Implementasi business intelligence juga dapat digunakan pada setiap tahap pelaksanaan dan evaluasi kegiatan pengawasan, pemeriksaan, serta penagihan. Selain berupa aplikasi SmartWeb, implementasi business intelligence juga terdapat pada aplikasi Ability To Pay (ATP). Lantas, apa itu ATP?
Definisi
MENGACU pada Surat Edaran Dirjen Pajak No.SE-24/PJ/2019, aplikasi ATP adalah aplikasi yang dibentuk melalui proses data analytics yang digunakan untuk memberikan deskripsi dan/atau prediksi tingkat kemampuan bayar wajib pajak.
Hal ini berarti aplikasi ATP merupakan indikator yang memberikan gambaran kemampuan bayar wajib pajak. Gambaran kemampuan bayar tersebut bersifat prediktif yang dibentuk berdasarkan data historis.
Secara lebih terperinci, gambaran level kualitatif kemampuan bayar wajib pajak dalam ATP disusun dengan menggunakan pendekatan skala pengukuran (scoring). Skala pengukuran tersebut disusun berdasarkan analisis capacity, capital, character, dan condition (4C).
Hasil pengukuran atas analisis 4C itu terbagi atas 5 kategori, yaitu very low, low, moderate, high, dan very high. Setiap kategori itu mengindikasikan level likuiditas wajib pajak dibandingkan dengan wajib pajak lain di kelasnya.
Kelas yang dimaksud merujuk pada pembagian kelas dalam tampilan ATP di aplikasi Approweb pada modul CRM. Aplikasi Approweb adalah aplikasi milik DJP yang menyandingkan data internal dan data eksternal yang digunakan sebagai alat untuk mengawasi wajib pajak.
Tampilan aplikasi ATP di aplikasi Approweb pada Modul CRM terbagi atas 3 kelas. Pertama, kelas besar. Kelas ini terdiri atas wajib pajak yang terdaftar pada kantor pelayanan pajak (KPP) wajib pajak besar.

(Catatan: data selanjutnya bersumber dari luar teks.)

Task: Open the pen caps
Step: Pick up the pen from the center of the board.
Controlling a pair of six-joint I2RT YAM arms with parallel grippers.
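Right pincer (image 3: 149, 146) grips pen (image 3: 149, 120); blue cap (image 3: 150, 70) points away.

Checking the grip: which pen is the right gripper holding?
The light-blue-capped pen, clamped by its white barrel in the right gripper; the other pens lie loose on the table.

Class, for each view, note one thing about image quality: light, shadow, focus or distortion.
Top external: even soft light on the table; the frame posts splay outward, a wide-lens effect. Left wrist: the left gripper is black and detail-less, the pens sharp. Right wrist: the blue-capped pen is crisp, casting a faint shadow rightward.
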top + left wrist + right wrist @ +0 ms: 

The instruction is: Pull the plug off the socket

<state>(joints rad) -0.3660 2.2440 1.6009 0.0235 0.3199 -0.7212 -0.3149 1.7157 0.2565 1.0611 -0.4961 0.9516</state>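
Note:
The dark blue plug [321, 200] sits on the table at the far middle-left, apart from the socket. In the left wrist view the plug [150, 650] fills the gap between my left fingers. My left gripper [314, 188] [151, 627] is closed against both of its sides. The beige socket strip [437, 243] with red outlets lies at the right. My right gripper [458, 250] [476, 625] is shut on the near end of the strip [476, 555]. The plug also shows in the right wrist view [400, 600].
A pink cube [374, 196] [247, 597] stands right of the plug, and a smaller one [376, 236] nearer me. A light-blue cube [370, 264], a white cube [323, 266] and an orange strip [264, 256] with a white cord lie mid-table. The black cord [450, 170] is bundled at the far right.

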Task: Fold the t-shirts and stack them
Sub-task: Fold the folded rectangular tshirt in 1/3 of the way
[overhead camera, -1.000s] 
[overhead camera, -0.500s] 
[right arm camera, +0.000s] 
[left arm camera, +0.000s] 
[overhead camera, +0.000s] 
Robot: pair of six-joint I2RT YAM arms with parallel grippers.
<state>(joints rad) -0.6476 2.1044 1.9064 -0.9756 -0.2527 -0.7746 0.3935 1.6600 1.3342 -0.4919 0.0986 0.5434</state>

Kedua, kelas menengah. Kelas ini terdiri atas wajib pajak yang terdaftar pada KPP Madya dan KPP di lingkungan Kantor Wilayah (Kanwil) DJP Jakarta Khusus. Ketiga, kelas kecil. Kelas ini terdiri atas wajib pajak yang terdaftar pada KPP Pratama.
Manfaat ATP
APLIKASI ATP dapat dimanfaatkan dalam implementasi CRM fungsi pengawasan dan fungsi pemeriksaan serta CRM fungsi penagihan. Selain itu, aplikasi ATP dapat digunakan dalam kegiatan pengawasan, pemeriksaan, dan penagihan.
Dalam CRM fungsi pengawasan dan fungsi pemeriksaan, ATP memberikan gambaran kemampuan bayar wajib pajak untuk menentukan Daftar Sasaran Prioritas Penggalian Potensi (DSP3), Daftar Prioritas Pengawasan (DPP), maupun Daftar Sasaran Prioritas Pemeriksaan (DSPP).

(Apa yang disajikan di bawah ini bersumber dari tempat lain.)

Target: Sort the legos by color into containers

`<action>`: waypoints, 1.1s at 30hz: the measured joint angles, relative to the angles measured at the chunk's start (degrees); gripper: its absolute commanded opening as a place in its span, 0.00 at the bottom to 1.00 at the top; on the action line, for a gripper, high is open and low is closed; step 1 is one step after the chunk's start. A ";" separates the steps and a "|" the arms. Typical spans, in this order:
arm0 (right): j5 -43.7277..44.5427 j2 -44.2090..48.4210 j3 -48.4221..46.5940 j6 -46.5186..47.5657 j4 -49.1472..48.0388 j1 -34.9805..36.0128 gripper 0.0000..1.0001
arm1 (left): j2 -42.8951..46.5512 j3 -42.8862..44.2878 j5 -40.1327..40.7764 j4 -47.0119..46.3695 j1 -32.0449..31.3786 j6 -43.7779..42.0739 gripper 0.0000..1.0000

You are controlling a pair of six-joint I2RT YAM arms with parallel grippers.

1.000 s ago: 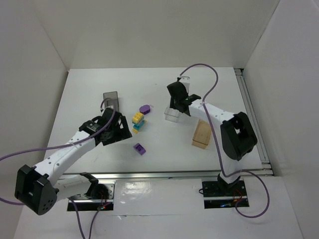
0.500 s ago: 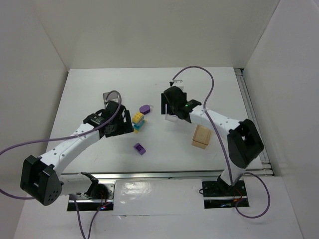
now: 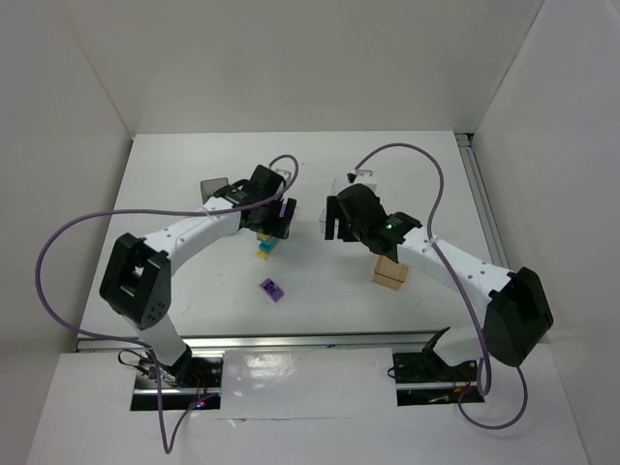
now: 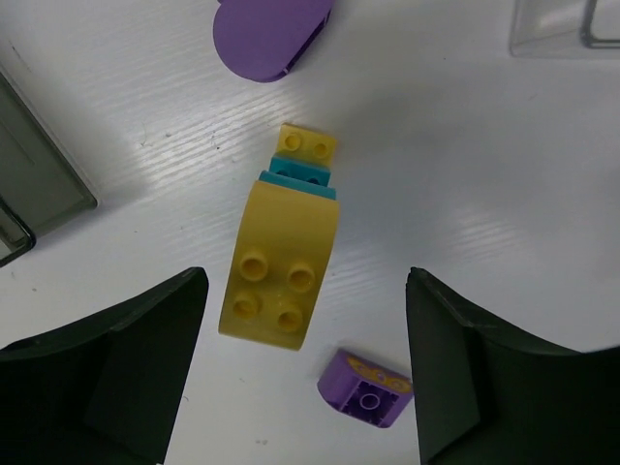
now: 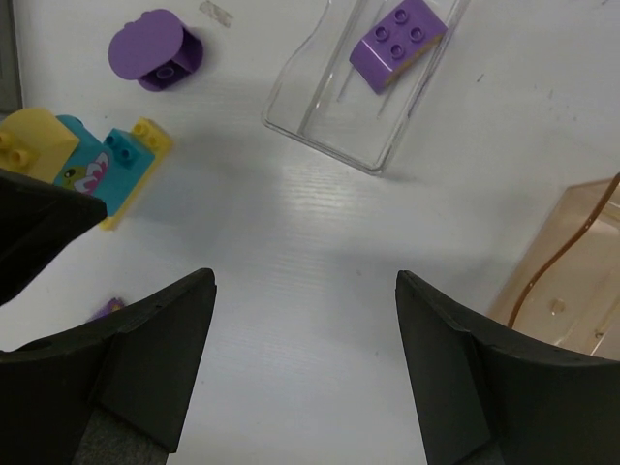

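Observation:
My left gripper [image 4: 305, 281] hangs open over a stack of legos: a big yellow brick [image 4: 281, 281], a teal one [image 4: 300, 177] and a small yellow one [image 4: 308, 145]. A rounded purple lego [image 4: 266, 39] lies beyond the stack, and a small purple one [image 4: 368, 387] lies near my right finger [image 4: 465, 378]. My right gripper [image 5: 305, 286] is open over bare table with nothing between its fingers. A purple brick [image 5: 397, 39] lies in the clear container [image 5: 339, 126]. The amber container [image 5: 581, 281] is at the right, the dark grey one [image 4: 39, 174] left of the stack.
In the top view both arms reach in toward the middle of the table, left gripper [image 3: 271, 221] and right gripper [image 3: 334, 221] close together. White walls enclose the table on three sides. A purple cable loops above each arm.
My right gripper opened and drew back from the clear container, leaving the purple brick inside. My left arm swung from the dark grey container over to the yellow and teal stack.

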State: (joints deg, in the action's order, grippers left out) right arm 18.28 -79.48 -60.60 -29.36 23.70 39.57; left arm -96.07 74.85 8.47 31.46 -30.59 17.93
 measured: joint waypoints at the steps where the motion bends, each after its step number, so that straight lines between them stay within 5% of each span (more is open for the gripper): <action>1: 0.02 0.33 0.37 -0.24 0.35 -0.09 0.82 | -0.76 0.24 0.31 0.33 0.00 -0.76 0.87; 4: 0.11 0.55 1.20 -0.92 1.29 -0.09 0.82 | -1.81 0.63 0.76 0.92 0.00 -2.38 0.80; 11: 0.37 0.55 2.16 -1.51 2.49 -0.09 0.81 | -1.88 1.55 0.15 1.11 0.02 -4.07 0.44; 18: 0.35 0.52 2.16 -1.99 2.54 -0.09 0.81 | -2.47 2.12 -0.48 1.84 0.04 -4.17 0.35; 22: -1.01 0.52 2.16 -2.08 2.43 -0.42 0.81 | -3.54 4.55 -2.12 3.98 0.66 -4.17 0.00; 26: -8.59 2.38 4.48 -0.76 -0.72 -2.97 0.83 | -3.19 8.07 -10.78 5.92 4.33 -4.48 0.00; 33: -31.82 11.06 11.19 0.26 -11.45 -12.90 0.99 | 2.89 7.32 -42.18 1.73 19.17 -4.17 0.00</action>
State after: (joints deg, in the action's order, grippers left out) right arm -13.54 -68.42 -49.41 -29.10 12.25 26.68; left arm -93.19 82.17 -33.71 33.19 -11.42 13.76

Sementara itu, dalam CRM fungsi penagihan, ATP memberikan gambaran kemampuan bayar wajib pajak untuk menentukan prognosis pencairan piutang dan rencana kegiatan penagihan.
Untuk kegiatan penagihan, ATP dapat dimanfaatkan sebagai pertimbangan kemampuan bayar wajib pajak dalam menentukan DSP3. Account Representative (AR) juga dapat memanfaatkan ATP dalam optimalisasi pencairan potensi penerimaan atas SP2DK yang telah terbit.
Untuk kegiatan pemeriksaan, ATP dapat dimanfaatkan sebagai acuan tingkat ketertagihan dalam usulan pemeriksaan. Lalu, untuk kegiatan penagihan, ATP dapat dimanfaatkan sebagai salah satu pertimbangan dalam menentukan prognosis pencairan piutang pajak dan rencana kegiatan penagihan.
Selain itu, indikator ATP juga dapat dimanfaatkan untuk kegiatan lain seperti proses penelitian permohonan angsuran atau penundaan pembayaran pajak serta proses penelitian permohonan pengurangan dan/atau penghapusan sanksi administrasi. (rig)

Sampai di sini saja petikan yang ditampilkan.